I feel that as Americans we have always taken a very pragmatic approach to all of our problems and seek to solve them as quickly and as efficiently as possible without much “stopping to smell the Roses.” This worked well enough before the Second Vatican Council when the Church maintained a strong central moral authority and society nominally upheld traditional Christian mores. Priests could sacramentalize their parishioners and keep them on the strait and narrow efficiently enough and collections assured that lighting and heating bills and the sisters (in that order) got paid. Efficiency makes for a wonderful taskmaster but a terrible lover and under this Culture of Efficiency the beloved suffered. The Church ran efficiently, but in the post-war years the heart of the Church in the western world grew cold and the Sacred Liturgy, that incredible place where man truly met God and was embraced by Him, became nothing more than one’s weekly obligation to avoid mortal sin.

I liken the effects of such a relationship over time to that of spouses whose love has grown cold. In the beginning the husband is always cognizant of his wife’s emotional needs and shows appreciation for the great work she does for the family and often indulges in small acts of love for her—a vase of flowers here and an embrace and heartfelt words of thanks there—but after time tiredness sets in and the husband assumes that his wife no longer needs to be told “I love you” because she already knows, and besides, where is his appreciation?
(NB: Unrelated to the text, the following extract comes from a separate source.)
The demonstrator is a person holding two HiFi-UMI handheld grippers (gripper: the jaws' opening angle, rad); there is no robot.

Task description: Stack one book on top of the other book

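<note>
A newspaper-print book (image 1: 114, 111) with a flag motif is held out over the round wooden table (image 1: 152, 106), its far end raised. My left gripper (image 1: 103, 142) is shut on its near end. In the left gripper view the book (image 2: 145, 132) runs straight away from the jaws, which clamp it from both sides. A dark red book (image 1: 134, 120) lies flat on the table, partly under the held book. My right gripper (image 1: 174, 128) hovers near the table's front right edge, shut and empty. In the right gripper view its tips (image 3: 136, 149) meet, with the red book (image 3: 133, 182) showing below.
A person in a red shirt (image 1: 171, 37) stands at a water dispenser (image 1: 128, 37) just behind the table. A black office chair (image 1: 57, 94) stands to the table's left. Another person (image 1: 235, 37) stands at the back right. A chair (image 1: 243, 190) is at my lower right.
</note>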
In this new state the husband feels his time and his and his wife’s money are more efficiently put to use securing a new roof for the house. Love grows cold.
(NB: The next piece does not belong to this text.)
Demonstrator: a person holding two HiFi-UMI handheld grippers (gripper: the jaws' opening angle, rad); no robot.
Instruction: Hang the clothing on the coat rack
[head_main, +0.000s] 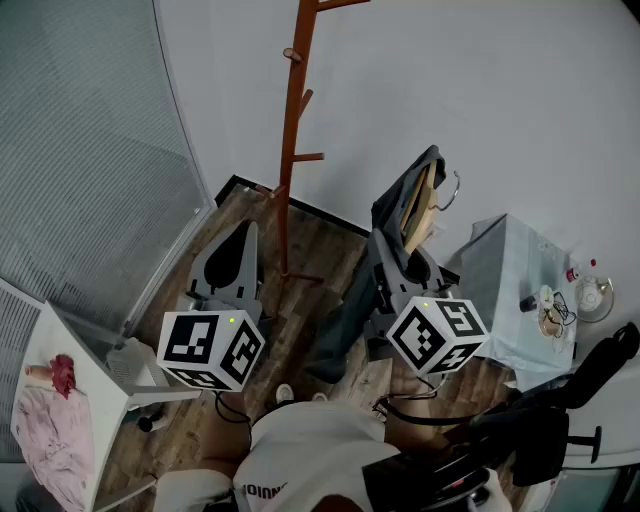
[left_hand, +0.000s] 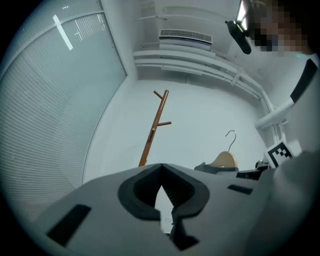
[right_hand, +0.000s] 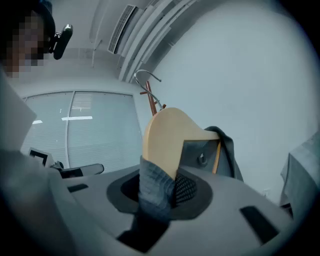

Of course, the cultural revolution of the 1960s didn’t help, and thankfully we are past much of that and I am truly edified by so many of the priests I know. At the same time, I find the tentacles of efficiency still lurking in the shadows. We live in a time when there is so much work to be done to bring about the Kingdom of God that we are tempted to boil down our coarse of action to finding the perfect evangelization program that will fill our pews efficiently, turn on the lights again, and maybe even furnish the parish with sisters one day, too. I feel we run the temptation of turning the Mass into the means of confecting the Holy Eucharist and the Divine Office into the private mental prayer of the priest. While the Church is given the gift of the Holy Eucharist at Mass and while the Divine Office is an essential part of a priest’s prayer life, such a reduction of the work and power of the Sacred Liturgy turns God into nothing more than a Divine dispenser of spiritual medication as opposed to the all powerful and Triune God, the Father who created Heaven and Earth and Who sent His only-begotten Son with the Holy Spirit to redeem mankind and Who carries out this work within the Sacred Liturgy.

Perhaps I am just a Benedictine at heart but I feel the Opus Dei (Work of God) must truly be given pride of place in our personal lives and in the life of the Church so that God can accomplish His Will in us and in all of creation to the glory of His name. The Sacred Liturgy and the Sacraments have the power to do just that. Unfortunately this is neither efficient to teach nor simple to learn.